Kılıçdaroğlu'nun grup toplantısı konuşmasından satırbaşları:

-Soruyorlar neden bu yürüyüş? Kendim için yürümüyorum. Adalet arayan bütün mağdur ve mazlumlar için yürüyorum. Bu benim insanlık görevim. Adaleti savunmak zorundayız. Adaletin olmadığı yerde devlet yoktur. İnsanlık yoktur. Bize doğuştan gelen haklarımızı lütuf olarak sunmaya çalışanlar var. Bunu tarihte firavunlar söylerdi şimdi diktatörler söylüyor. Birisi bize anayasal haklarımızı lütuf olarak hatırlatıyorsa ben de ona diktatörlüğü hatırlatıyorum. Adalet için yürüdüğüm yolda tek başına yürüme kararı almıştım. Beni bu yolda yalnız bırakmayan tüm yurttaşlarıma şükranlarımı sunuyorum.

FOTO:SÖZCÜ

-Adalet olmadığı için yürüyoruz. Adalet olsa yüzümüz güler. Adaletin olmadığı yerde ne yapacağız. Yürüyoruz. Haklarımızı arıyoruz. Adaleti savunmak için kimseden izin alınmaz adalet Allah'ın emridir. Adalet ne zaman çöktü?  15 Temmuz hain darbe girişiminin ardından herkes sokağa indi. İki ayrı 15 Temmuz var halkın 15 Temmuz'u Saray'ın 15 Temmuz'u. 20 Temmuz Saray'ın 15 Temmuz'u. 20 temmuz, OHAL çıkarma yetkisini hükümete veren kararnamenin tarihidir. Bu karara CHP karşı çıktı. Başbakan beni aradı ve hükümete yetki verileceğini söyledi.

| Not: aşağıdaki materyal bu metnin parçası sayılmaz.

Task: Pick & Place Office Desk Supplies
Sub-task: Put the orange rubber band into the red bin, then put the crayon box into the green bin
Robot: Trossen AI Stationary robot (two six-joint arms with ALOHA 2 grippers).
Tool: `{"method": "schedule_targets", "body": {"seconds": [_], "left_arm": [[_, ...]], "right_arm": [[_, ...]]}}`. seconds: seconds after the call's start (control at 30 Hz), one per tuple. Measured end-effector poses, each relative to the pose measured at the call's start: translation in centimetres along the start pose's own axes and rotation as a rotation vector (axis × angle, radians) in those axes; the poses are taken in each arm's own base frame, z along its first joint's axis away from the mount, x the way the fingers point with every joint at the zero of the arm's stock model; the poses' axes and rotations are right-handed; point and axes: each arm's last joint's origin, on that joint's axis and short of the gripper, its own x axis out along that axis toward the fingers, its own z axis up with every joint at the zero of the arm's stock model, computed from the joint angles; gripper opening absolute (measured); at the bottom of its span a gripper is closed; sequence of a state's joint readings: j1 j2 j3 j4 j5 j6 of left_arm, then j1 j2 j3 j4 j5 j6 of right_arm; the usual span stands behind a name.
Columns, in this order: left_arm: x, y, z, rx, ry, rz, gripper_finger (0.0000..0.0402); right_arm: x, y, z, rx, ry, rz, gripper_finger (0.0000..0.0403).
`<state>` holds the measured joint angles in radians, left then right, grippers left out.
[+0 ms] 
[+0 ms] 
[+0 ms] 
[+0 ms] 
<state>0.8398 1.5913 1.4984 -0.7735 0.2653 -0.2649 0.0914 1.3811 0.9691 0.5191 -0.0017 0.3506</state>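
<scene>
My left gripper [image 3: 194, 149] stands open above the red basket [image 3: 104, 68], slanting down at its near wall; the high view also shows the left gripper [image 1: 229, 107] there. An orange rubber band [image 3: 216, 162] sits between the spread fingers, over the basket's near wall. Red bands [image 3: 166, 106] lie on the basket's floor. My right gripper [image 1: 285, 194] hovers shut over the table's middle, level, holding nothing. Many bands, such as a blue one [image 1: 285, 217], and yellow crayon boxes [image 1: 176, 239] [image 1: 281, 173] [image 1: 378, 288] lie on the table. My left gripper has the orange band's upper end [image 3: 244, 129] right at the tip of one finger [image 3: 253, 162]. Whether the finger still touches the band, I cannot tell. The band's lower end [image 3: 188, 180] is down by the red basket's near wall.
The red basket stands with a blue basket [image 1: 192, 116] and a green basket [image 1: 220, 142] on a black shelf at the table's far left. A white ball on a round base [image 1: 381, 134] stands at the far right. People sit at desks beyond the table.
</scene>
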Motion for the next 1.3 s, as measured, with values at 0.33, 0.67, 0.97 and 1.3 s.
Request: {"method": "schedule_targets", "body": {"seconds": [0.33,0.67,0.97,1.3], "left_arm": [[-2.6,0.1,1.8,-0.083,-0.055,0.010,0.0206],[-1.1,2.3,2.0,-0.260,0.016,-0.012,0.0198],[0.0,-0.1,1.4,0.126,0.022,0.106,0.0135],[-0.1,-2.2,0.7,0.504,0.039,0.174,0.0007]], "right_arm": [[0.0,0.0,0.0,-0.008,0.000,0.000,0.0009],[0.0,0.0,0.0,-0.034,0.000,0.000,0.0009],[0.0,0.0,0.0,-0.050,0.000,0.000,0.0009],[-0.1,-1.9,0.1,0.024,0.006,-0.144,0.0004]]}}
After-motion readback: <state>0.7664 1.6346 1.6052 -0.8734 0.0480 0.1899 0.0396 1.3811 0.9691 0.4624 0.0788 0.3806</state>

Ben “Kusura bakmayın, bizi buna evet diyemeyiz” dedim. 105 bin 836 kamu görevlisinin işine son verdiler. Sorgusuz sualsiz. Kimse sormadı “Bunlara hangi gerekçeyle memuriyetten atıyorsun?” diye. Aileden birisini suçlu ilan ediyorlar ailenin tümünü suçluyorlar. Bu mudur darbe ile mücadele etmek? Adaleti bu şekile çökerttiler. 249 şehidimiz var, doğrudur. 3 tane linç edilen askerimiz var. Onların da haklarının savunulması lazım. ‘Kimse failleri bulun çıkarın mahkemeye' dedim. ‘Haklısın' dediler. 3 askerimiz linç edildi; daha dava bile açılmadı.  Hava Harp Okulu öğrencisi Burak Tekin linç edildi. Onun hakkını kim savunacak? Binlerce öğretim üyesinin işine son verildi. Bunların da hakkını kim arayacak? Biz arayacağız. İbrahim Kaboğlu hepiniz tanırsınız, dünyanın bütün hukukçuları tanır. Pasaportuna el konuldu, yurt dışına çıkmasına izin verilmiyor.Onun da hakkını biz arayacağız. 5 günlük er 290 gün hapisanede yattı.

-Hakimlere, mahkemelere talimat verdiğinizi ispat edersem, sen; namuslu ve onurlu bir insan gibi görevinden istifa edecek misin? Ben ispat edemezsem siyaseti bırakacağım. Çünkü ben namuslu ve onurlu bir insanım.